Directions for this task: Your job is to copy every line in the material containing the word "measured".

Data shown:

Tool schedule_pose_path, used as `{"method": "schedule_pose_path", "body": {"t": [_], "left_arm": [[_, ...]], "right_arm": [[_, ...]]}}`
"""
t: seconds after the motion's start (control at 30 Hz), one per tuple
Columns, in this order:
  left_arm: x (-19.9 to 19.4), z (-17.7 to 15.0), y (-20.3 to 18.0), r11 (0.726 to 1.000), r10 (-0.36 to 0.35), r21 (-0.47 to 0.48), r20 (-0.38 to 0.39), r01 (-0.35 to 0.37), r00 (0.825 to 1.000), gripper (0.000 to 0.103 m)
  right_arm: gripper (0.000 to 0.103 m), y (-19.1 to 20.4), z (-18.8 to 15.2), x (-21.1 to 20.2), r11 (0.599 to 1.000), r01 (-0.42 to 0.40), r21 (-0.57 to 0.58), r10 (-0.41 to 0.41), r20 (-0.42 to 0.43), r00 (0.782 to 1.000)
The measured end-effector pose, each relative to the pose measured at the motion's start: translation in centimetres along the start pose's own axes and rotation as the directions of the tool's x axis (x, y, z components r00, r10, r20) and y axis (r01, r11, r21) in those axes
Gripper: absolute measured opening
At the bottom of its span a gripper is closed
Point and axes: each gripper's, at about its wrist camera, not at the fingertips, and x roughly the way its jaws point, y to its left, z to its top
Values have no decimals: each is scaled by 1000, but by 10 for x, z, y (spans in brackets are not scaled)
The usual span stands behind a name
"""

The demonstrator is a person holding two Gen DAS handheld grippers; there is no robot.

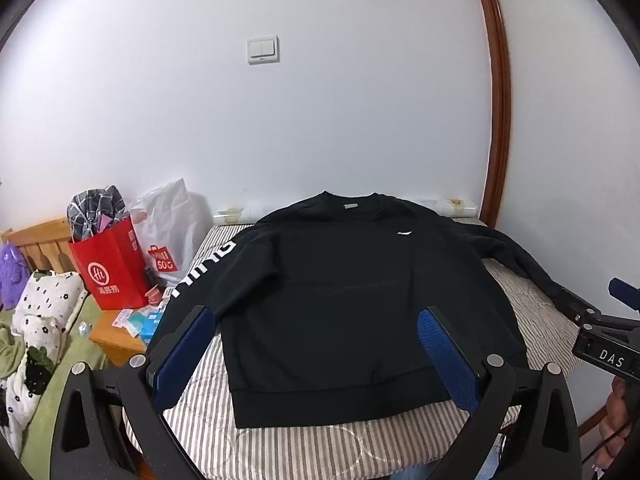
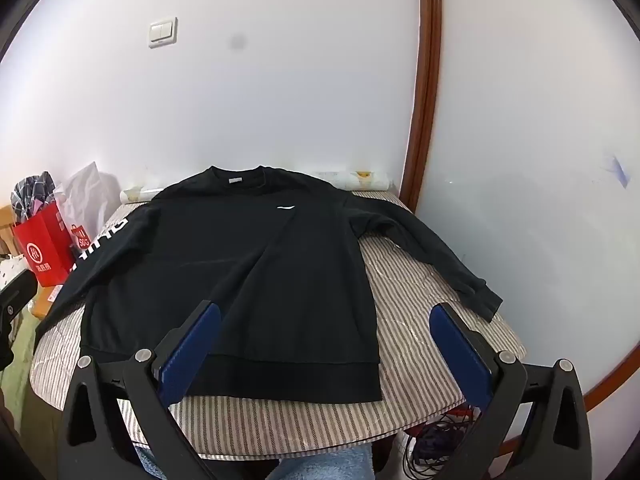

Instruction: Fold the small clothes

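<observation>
A black long-sleeved sweatshirt (image 1: 332, 300) lies flat, front up, on a striped table (image 1: 304, 444), collar toward the wall. Its left sleeve with white lettering (image 1: 204, 272) hangs off the left edge; its right sleeve (image 2: 432, 252) lies spread on the table to the right. My left gripper (image 1: 316, 316) is open and empty above the hem. My right gripper (image 2: 324, 312) is open and empty above the hem's right part (image 2: 280, 380). The right gripper also shows at the right edge of the left wrist view (image 1: 612, 320).
A red paper bag (image 1: 112, 264) and a white plastic bag (image 1: 172, 228) stand left of the table on a wooden stand (image 1: 116, 340). Bedding (image 1: 40, 320) lies far left. A white wall is behind, a brown-trimmed door (image 2: 540, 200) right. Cables (image 2: 432, 440) hang under the table.
</observation>
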Motion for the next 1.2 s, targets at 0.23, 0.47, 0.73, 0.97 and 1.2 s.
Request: {"method": "schedule_pose_path", "body": {"t": [0.23, 0.47, 0.73, 0.97, 1.2], "left_arm": [[0, 1, 4, 999, -27, -29, 1, 27, 1000, 102], [5, -5, 2, 999, -31, -35, -13, 30, 999, 102], [3, -3, 4, 999, -33, -35, -16, 33, 999, 102], [3, 1, 2, 999, -35, -39, -21, 34, 999, 102], [3, -2, 1, 999, -32, -38, -20, 31, 999, 102]], "right_arm": [[103, 4, 0, -4, 1000, 14, -12, -14, -3, 1000], [103, 5, 6, -11, 1000, 17, -3, -17, -3, 1000], [103, 6, 1, -13, 1000, 22, -2, -22, 0, 1000], [103, 5, 1, -12, 1000, 20, -11, -20, 3, 1000], [103, 3, 0, -12, 1000, 15, -11, -15, 6, 1000]]}}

Exercise result:
The measured end-effector pose, each relative to the pose measured at the motion's start: translation in centimetres along the start pose's own axes and rotation as the directions of the tool's x axis (x, y, z components r00, r10, r20) and y axis (r01, r11, r21) in those axes
Gripper: absolute measured opening

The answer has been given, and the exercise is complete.